*Task directions:*
Look through the entries below and count every line in which "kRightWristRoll" appears; reply with the number only.
START Material supplied
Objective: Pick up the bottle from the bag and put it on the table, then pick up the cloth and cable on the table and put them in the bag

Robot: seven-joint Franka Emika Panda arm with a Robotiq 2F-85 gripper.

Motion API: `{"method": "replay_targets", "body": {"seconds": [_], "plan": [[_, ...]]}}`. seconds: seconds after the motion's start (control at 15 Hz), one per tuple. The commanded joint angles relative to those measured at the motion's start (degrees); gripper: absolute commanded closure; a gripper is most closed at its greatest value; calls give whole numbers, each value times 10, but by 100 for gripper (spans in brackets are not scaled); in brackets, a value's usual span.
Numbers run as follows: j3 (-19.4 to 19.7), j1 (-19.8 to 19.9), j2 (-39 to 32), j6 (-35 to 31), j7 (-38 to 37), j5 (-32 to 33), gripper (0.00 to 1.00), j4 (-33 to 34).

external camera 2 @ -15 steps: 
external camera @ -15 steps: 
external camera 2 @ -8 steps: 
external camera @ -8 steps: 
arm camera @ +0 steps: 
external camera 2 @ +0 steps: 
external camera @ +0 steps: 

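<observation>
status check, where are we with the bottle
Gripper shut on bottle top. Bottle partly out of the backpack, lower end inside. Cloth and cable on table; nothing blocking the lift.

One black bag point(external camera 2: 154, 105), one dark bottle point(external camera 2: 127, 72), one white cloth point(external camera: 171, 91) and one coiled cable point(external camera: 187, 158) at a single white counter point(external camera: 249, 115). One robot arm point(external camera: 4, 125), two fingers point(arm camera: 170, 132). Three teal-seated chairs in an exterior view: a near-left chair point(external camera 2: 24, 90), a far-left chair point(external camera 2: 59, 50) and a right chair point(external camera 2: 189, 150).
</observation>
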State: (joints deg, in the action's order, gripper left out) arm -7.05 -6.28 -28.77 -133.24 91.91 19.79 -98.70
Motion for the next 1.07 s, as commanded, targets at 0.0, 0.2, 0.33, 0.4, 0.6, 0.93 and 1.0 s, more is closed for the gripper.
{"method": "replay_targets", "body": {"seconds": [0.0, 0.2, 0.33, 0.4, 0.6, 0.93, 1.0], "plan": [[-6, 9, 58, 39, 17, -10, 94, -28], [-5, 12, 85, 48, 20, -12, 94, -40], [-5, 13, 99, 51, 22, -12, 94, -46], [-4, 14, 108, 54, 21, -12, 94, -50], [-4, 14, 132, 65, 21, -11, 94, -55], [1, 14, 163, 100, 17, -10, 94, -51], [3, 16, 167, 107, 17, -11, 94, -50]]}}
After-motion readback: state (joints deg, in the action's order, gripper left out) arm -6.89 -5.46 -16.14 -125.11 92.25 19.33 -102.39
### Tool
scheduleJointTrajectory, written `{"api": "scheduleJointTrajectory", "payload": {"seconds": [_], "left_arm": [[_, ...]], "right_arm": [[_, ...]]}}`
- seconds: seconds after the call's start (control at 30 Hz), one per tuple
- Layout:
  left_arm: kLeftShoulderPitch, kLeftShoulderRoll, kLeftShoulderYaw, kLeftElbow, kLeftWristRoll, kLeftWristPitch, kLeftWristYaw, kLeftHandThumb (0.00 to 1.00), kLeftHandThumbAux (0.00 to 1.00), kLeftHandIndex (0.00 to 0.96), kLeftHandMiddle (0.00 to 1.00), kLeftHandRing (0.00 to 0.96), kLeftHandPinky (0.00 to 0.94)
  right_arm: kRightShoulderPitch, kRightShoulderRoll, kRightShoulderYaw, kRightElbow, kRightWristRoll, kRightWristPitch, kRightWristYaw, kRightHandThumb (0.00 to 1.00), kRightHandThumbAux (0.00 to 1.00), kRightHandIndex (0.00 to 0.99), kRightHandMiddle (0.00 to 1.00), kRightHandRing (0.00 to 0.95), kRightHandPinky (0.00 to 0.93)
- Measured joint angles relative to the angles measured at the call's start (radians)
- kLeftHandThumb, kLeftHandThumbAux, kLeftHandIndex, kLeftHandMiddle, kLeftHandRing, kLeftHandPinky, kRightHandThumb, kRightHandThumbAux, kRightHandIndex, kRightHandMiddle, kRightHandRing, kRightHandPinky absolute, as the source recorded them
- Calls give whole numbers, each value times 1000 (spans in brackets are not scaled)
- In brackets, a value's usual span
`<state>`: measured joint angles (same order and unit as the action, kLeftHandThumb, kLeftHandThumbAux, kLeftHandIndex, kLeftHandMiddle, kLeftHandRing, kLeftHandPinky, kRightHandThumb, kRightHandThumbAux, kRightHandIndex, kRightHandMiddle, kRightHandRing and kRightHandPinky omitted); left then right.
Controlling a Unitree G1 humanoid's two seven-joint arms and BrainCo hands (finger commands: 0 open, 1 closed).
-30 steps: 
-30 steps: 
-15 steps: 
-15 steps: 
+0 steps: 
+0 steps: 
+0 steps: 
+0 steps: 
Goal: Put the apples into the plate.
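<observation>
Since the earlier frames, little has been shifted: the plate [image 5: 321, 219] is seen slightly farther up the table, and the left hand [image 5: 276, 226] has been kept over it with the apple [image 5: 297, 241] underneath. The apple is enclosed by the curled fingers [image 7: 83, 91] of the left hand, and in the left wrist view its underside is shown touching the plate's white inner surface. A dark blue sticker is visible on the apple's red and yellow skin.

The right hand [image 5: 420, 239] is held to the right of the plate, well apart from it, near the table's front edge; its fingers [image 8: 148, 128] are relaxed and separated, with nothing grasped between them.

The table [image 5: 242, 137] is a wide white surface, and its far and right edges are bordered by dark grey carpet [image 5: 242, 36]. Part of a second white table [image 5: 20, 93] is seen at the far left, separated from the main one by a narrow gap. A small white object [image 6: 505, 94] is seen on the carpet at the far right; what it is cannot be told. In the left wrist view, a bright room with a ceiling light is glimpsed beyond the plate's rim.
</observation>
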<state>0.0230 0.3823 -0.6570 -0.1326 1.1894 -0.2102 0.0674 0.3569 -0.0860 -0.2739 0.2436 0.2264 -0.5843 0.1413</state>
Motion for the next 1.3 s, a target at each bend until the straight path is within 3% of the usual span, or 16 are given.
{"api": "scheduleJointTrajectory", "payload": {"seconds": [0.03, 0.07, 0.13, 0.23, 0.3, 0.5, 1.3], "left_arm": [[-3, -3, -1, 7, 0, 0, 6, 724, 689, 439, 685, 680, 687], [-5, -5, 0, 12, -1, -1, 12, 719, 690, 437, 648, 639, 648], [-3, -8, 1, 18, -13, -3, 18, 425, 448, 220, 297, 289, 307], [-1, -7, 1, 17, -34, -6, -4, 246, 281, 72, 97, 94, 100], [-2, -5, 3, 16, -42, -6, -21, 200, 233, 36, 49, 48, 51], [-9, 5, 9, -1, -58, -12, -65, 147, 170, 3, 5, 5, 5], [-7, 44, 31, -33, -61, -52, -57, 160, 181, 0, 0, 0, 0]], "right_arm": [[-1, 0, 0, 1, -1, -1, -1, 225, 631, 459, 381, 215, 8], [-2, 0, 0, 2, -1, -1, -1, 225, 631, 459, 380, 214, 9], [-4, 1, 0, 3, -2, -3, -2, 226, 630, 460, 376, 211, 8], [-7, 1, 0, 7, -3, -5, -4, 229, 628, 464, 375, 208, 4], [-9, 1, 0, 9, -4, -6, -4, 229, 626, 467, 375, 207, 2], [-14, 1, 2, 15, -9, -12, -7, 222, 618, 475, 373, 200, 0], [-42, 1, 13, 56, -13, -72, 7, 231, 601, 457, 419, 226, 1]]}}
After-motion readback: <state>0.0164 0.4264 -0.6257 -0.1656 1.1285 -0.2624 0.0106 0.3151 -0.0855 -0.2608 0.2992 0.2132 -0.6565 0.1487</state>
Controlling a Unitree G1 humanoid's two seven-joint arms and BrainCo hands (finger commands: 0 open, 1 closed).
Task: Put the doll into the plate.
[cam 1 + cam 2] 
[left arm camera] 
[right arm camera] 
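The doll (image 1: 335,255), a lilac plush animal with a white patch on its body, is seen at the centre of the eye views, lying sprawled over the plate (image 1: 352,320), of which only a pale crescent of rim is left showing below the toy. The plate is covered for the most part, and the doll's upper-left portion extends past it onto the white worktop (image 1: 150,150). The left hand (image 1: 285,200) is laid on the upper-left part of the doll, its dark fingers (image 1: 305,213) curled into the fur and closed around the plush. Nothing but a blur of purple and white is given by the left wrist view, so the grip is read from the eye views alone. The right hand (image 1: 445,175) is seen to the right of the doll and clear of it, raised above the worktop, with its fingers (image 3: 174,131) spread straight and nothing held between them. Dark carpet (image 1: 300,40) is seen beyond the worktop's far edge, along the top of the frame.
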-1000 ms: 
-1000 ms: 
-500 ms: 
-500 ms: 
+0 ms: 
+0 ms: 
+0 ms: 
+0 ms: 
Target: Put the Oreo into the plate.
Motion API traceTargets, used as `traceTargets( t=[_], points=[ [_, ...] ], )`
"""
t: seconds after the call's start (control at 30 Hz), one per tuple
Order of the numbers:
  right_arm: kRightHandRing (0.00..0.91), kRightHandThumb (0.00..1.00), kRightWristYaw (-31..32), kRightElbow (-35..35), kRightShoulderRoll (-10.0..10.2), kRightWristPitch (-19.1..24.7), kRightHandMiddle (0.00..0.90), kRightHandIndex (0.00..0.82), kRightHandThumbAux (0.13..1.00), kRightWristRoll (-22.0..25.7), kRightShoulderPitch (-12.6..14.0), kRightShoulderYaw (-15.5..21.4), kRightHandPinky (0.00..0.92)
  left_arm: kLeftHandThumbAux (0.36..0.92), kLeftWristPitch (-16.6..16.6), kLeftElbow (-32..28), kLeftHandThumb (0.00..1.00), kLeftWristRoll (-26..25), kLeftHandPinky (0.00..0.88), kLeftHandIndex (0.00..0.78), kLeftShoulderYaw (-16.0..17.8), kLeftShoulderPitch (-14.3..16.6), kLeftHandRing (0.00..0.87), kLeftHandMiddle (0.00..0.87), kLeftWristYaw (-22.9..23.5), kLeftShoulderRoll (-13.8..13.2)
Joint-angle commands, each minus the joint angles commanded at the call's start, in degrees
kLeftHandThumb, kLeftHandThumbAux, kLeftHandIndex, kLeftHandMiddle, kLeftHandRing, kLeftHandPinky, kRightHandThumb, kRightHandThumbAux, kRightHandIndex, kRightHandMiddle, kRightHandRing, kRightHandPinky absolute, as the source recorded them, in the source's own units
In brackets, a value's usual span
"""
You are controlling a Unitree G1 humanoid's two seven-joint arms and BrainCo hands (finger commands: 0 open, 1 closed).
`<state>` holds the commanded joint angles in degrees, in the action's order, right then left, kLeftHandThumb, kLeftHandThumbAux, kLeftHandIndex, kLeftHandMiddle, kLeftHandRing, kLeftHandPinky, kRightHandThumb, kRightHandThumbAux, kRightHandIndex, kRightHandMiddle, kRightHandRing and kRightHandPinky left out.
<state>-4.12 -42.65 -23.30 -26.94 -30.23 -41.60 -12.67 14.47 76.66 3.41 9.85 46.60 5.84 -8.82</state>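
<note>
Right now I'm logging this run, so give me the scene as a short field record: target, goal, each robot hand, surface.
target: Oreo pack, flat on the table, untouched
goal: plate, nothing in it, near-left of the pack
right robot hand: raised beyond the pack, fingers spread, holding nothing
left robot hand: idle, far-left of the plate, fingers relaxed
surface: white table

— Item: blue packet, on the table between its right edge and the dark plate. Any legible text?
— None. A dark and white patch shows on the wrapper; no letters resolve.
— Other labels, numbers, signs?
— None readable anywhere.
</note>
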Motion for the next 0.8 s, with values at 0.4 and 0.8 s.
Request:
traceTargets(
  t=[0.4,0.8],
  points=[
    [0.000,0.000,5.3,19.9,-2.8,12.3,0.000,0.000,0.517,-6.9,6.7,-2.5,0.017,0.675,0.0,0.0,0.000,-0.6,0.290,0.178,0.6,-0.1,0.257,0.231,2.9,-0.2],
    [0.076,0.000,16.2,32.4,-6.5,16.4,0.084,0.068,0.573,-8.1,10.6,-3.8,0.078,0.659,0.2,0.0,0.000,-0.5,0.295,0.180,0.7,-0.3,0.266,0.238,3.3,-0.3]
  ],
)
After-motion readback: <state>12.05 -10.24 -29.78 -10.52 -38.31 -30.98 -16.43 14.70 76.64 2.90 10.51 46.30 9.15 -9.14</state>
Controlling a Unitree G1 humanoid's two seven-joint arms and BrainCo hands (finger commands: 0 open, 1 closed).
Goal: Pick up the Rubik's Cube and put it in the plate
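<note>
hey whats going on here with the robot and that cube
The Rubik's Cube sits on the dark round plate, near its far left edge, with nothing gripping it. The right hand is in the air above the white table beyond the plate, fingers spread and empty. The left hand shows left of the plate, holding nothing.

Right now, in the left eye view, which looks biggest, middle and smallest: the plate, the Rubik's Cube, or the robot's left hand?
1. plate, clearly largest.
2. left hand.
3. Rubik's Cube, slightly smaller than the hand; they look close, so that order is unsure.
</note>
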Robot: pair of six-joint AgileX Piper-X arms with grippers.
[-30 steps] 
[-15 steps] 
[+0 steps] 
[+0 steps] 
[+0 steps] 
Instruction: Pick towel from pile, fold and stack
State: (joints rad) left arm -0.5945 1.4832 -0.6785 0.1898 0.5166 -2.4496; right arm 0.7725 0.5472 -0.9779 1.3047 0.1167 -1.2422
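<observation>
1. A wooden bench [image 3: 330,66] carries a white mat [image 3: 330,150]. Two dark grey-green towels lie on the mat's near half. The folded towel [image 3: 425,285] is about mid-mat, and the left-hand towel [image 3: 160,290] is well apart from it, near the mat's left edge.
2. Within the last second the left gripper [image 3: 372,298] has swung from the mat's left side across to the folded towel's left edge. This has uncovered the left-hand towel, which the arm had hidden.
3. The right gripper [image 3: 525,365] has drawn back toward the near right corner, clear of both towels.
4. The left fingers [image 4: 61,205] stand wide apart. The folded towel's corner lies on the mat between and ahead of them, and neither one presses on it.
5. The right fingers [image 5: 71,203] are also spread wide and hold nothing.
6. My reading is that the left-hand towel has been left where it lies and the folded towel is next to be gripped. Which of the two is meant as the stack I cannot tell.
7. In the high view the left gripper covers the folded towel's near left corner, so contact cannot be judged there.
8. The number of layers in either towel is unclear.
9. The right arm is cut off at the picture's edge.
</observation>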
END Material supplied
*Task solution:*
2